When it comes to configuring an export control compliance program, the goal is to raise awareness of common risks and build in steps to mitigate them early in the program design phase. Otherwise, a focus solely on getting orders out can create vulnerabilities that negatively affect your business.
Here’s the list of the Bureau of Industry and Security’s most common risks and how to mitigate them.
Export with a license – most items do not require a license, but if you are the exporter, then you have the responsibility to obtain a license if you need it. Build into your order review process, a focus on new users, Export Control Classification Number (ECCN) controls, end-use and end-user information, require documentation, etc. Then, determine if a license exception is available.

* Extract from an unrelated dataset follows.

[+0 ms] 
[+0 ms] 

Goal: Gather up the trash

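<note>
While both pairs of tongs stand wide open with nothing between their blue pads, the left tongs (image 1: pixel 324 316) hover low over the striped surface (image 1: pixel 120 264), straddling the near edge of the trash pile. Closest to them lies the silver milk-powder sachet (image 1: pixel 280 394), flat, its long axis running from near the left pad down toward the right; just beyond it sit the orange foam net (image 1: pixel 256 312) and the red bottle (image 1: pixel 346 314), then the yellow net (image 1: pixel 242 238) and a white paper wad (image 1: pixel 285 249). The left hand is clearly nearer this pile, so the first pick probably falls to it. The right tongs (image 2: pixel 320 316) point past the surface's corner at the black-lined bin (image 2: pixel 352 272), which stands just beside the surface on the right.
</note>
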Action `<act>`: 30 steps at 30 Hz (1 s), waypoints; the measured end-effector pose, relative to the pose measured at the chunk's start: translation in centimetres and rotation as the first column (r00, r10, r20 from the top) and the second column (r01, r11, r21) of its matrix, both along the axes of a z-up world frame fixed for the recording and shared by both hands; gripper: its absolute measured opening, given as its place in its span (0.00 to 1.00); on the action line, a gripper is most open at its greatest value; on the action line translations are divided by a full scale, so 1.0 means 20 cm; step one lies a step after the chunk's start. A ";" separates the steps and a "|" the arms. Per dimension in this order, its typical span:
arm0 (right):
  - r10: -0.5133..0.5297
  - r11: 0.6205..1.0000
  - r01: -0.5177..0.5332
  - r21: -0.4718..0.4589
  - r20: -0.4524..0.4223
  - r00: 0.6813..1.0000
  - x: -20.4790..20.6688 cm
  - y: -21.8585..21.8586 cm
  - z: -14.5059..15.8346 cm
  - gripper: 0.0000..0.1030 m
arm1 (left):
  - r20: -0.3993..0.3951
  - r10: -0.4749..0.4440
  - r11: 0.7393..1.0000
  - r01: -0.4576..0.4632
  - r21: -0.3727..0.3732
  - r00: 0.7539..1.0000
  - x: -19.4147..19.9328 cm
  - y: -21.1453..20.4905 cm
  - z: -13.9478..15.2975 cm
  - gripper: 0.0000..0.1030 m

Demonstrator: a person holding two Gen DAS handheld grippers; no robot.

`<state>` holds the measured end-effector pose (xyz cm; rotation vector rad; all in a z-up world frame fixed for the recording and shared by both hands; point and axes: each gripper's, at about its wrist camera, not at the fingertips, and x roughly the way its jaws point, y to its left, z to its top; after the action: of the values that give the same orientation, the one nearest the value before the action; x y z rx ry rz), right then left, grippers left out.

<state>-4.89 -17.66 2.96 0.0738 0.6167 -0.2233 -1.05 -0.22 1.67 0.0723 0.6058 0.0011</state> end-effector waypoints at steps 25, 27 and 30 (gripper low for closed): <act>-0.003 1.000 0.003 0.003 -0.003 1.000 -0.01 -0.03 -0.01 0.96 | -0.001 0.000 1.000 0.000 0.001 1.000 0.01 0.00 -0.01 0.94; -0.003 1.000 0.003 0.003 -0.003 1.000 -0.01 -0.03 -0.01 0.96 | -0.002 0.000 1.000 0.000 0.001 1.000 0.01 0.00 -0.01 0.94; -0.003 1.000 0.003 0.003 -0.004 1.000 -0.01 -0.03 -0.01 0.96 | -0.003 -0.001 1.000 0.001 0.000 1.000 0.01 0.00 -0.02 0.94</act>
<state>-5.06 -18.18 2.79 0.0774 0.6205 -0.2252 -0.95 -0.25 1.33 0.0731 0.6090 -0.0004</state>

Unauthorized release of sensitive information/controlled technology – focus on trade shows, email, demonstration or hiring foreign nationals here or abroad, as each could have required a license prior to releasing your technology or it could result in a deemed export. Catalog your technology and employees. Hold trainings. Attend engineering meetings to better understand projects and potential compliance issues.
Servicing items located outside the U.S. – you may need to obtain a license to service parts that have already been exported if the parties or activities are prohibited, your service activities are controlled, the equipment wasn’t exported properly, or the necessary spare parts are for prohibited end-use or end-users.
Weak or no compliance structure – Ensure sales force have compliance responsibilities and that they have a direct line of communication with management to report and address issues. Ensure you have adequate resources and then decentralize management and delegate to different offices/facilities with general oversight to act independently.
Lack of internal communication – Ensure that export compliance is a topic at meetings and trainings, and follow up with email updates to keep the message strong. Encourage open questions and answers at every opportunity.
Poor relationships with export facilitators – If you have outsourced your Electronic Export Information (EEI) filings, export classification, licensing, and other tasks to lawyers, consultants, freight forwarders, etc., perform audits to ensure that filings, classifications and regulatory requirements are performed accurately and timely. And of course, document your due diligence when selecting a third party vendor to protect your organization, particularly where your customer has instructed you to use a particular freight forwarder.
No/Underdeveloped export clearance procedures – Create specific export clearance procedures for shipping departments and have strong hold/release procedures in place in case an export is questionable. Ensure accuracy and completeness of shipping documents, properly notate export authorizations, investigate unusual shipping routes, ensure valid methods of transport, screen and clear all parties, and watch for red flags around requests for unusual labeling or shipping.
Unknown end-user or end-use – Verify end-user legitimacy by checking address using google maps, websites, email addresses, complete the Export Control Intake Certification to obtain and end-use statement, screen parties against the consolidated screening list, ensure export language is in your contracts and shipping documents, and identify all parties to determine if a license is required. Verify end-use legitimacy obtaining any backup documents required under the Export Administration Regulation (EAR), paying particular attention if the customer refuses to provide such backup documentation, and inquire if it is intended for military use or subject to a license requirement.
Unaware of diversion risk – Diversion, even inadvertent, undermines our national security. Be aware of shipments to known transshipment hubs, such as Dubai, China, Russia and Central America. Always secure and end-use statement through the Export Control Intake Certification. Consider including in your contracts provisions for your customers to agree that they will not re-export the product without obtaining your consent, and a provision that the customer indemnifies your company (including attorney fees) arising from unauthorized diversions.
Violating anti-boycott laws – be cautious if customer agreements require your company to refuse to do business with Israel or blacklisted companies, or require you to discriminate against people based on race, religion, sex, nationality, or require you to provide letters of credit with such terms.